EXERCISE DETAILS
Every record, down to the last line, must be given again exactly.
══ DATA TO PROCESS ══
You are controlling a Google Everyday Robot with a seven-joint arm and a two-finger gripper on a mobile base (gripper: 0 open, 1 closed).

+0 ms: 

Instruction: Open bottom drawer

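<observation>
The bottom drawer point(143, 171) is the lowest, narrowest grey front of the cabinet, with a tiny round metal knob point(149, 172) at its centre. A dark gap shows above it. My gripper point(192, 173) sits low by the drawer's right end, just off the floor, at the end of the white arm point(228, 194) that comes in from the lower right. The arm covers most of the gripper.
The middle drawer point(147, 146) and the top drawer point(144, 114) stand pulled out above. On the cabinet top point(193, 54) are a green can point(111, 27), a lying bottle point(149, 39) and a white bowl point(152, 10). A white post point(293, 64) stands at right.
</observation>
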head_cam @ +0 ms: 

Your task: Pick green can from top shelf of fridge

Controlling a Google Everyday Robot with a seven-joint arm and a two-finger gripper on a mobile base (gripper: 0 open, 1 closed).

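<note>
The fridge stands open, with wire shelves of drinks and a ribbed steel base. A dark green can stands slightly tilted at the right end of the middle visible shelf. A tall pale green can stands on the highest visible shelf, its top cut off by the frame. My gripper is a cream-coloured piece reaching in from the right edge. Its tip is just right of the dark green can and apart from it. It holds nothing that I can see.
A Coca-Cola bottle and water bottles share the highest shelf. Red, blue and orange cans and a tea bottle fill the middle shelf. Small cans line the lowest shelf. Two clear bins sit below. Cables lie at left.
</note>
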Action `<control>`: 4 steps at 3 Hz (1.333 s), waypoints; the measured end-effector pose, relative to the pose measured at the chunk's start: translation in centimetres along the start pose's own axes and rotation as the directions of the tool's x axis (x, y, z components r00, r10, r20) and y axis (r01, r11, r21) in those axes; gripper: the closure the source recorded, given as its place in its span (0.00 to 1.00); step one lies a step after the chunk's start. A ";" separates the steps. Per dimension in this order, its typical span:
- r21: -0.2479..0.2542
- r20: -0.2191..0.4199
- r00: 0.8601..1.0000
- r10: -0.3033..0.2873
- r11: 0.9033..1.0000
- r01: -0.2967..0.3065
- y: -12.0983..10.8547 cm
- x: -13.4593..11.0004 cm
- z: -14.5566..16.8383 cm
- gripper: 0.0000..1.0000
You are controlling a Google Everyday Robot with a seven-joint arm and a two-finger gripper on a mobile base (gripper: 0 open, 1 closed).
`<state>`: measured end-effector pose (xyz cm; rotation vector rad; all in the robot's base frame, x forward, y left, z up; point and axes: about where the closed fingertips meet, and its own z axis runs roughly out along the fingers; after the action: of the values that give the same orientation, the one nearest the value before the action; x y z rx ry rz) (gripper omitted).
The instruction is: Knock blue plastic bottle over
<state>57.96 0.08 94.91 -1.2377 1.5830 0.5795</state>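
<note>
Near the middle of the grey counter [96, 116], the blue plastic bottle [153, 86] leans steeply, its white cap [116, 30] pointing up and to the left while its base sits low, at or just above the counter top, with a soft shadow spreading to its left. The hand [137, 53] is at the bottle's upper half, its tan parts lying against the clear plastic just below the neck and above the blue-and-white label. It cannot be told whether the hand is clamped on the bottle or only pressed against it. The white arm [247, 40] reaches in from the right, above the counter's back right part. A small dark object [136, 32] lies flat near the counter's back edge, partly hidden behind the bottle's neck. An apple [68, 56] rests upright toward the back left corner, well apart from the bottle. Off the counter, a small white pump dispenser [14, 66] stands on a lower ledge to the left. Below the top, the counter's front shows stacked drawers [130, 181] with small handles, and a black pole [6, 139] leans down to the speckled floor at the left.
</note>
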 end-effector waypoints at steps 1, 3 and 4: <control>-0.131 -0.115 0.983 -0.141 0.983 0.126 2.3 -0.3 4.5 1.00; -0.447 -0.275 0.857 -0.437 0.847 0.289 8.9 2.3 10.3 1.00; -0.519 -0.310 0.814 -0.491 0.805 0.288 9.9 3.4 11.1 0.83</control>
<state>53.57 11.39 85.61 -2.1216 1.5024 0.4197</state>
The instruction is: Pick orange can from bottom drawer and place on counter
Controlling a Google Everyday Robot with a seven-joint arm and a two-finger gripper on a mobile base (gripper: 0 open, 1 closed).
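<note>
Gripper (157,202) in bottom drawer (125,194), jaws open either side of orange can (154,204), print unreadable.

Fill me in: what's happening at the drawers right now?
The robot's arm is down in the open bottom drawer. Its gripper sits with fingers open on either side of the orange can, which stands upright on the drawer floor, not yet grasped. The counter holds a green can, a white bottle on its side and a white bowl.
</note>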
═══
OUTPUT FOR THIS TASK
You are controlling a Google Everyday Robot with a seven-joint arm and a two-finger gripper on a mobile base (gripper: 0 open, 1 closed).

+0 ms: 

Instruction: Open bottom drawer

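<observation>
The bottom drawer point(143, 171) is the lowest, narrowest grey front of the cabinet, with a tiny round metal knob point(149, 172) at its centre. A dark gap shows above it. My gripper point(192, 173) sits low by the drawer's right end, just off the floor, at the end of the white arm point(228, 194) that comes in from the lower right. The arm covers most of the gripper.
The middle drawer point(147, 146) and the top drawer point(144, 114) stand pulled out above. On the cabinet top point(193, 54) are a green can point(111, 27), a lying bottle point(149, 39) and a white bowl point(152, 10). A white post point(293, 64) stands at right.
</observation>
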head_cam @ +0 ms: 

Your task: Pick green can from top shelf of fridge

Controlling a Google Everyday Robot with a seven-joint arm and a two-finger gripper on a mobile base (gripper: 0 open, 1 closed).

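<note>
The fridge stands open, with wire shelves of drinks and a ribbed steel base. A dark green can stands slightly tilted at the right end of the middle visible shelf. A tall pale green can stands on the highest visible shelf, its top cut off by the frame. My gripper is a cream-coloured piece reaching in from the right edge. Its tip is just right of the dark green can and apart from it. It holds nothing that I can see.
A Coca-Cola bottle and water bottles share the highest shelf. Red, blue and orange cans and a tea bottle fill the middle shelf. Small cans line the lowest shelf. Two clear bins sit below. Cables lie at left.
</note>
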Action `<control>`: 4 steps at 3 Hz (1.333 s), waypoints; the measured end-effector pose, relative to the pose measured at the chunk's start: translation in centimetres along the start pose's own axes and rotation as the directions of the tool's x axis (x, y, z components r00, r10, r20) and y axis (r01, r11, r21) in those axes; gripper: the closure the source recorded, given as its place in its span (0.00 to 1.00); step one lies a step after the chunk's start. A ";" separates the steps. Per dimension in this order, its typical span:
- r21: -0.2479..0.2542
- r20: -0.2191..0.4199
- r00: 0.8601..1.0000
- r10: -0.3033..0.2873
- r11: 0.9033..1.0000
- r01: -0.2967..0.3065
- y: -12.0983..10.8547 cm
- x: -13.4593..11.0004 cm
- z: -14.5566..16.8383 cm
- gripper: 0.0000..1.0000
You are controlling a Google Everyday Robot with a seven-joint arm and a two-finger gripper on a mobile base (gripper: 0 open, 1 closed).
`<state>`: measured end-effector pose (xyz cm; rotation vector rad; all in the robot's base frame, x forward, y left, z up; point and axes: about where the closed fingertips meet, and its own z axis runs roughly out along the fingers; after the action: of the values that give the same orientation, the one nearest the value before the action; x y z rx ry rz) (gripper omitted).
The instruction is: Knock blue plastic bottle over
<state>57.96 0.08 94.91 -1.2377 1.5830 0.5795</state>
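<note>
Near the middle of the grey counter [96, 116], the blue plastic bottle [153, 86] leans steeply, its white cap [116, 30] pointing up and to the left while its base sits low, at or just above the counter top, with a soft shadow spreading to its left. The hand [137, 53] is at the bottle's upper half, its tan parts lying against the clear plastic just below the neck and above the blue-and-white label. It cannot be told whether the hand is clamped on the bottle or only pressed against it. The white arm [247, 40] reaches in from the right, above the counter's back right part. A small dark object [136, 32] lies flat near the counter's back edge, partly hidden behind the bottle's neck. An apple [68, 56] rests upright toward the back left corner, well apart from the bottle. Off the counter, a small white pump dispenser [14, 66] stands on a lower ledge to the left. Below the top, the counter's front shows stacked drawers [130, 181] with small handles, and a black pole [6, 139] leans down to the speckled floor at the left.
</note>
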 end-effector waypoints at steps 1, 3 and 4: <control>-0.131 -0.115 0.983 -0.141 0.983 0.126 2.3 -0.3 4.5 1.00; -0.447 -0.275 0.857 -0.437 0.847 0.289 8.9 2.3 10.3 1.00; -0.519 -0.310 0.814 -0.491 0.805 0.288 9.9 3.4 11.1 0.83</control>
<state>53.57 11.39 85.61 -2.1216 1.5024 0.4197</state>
The instruction is: Pick orange can from bottom drawer and place on counter
Controlling a Google Everyday Robot with a seven-joint arm and a two-finger gripper on a mobile base (gripper: 0 open, 1 closed).
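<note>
Gripper (157,202) in bottom drawer (125,194), jaws open either side of orange can (154,204), print unreadable.

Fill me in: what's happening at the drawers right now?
The robot's arm is down in the open bottom drawer. Its gripper sits with fingers open on either side of the orange can, which stands upright on the drawer floor, not yet grasped. The counter holds a green can, a white bottle on its side and a white bowl.
</note>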

The exercise requires nothing more.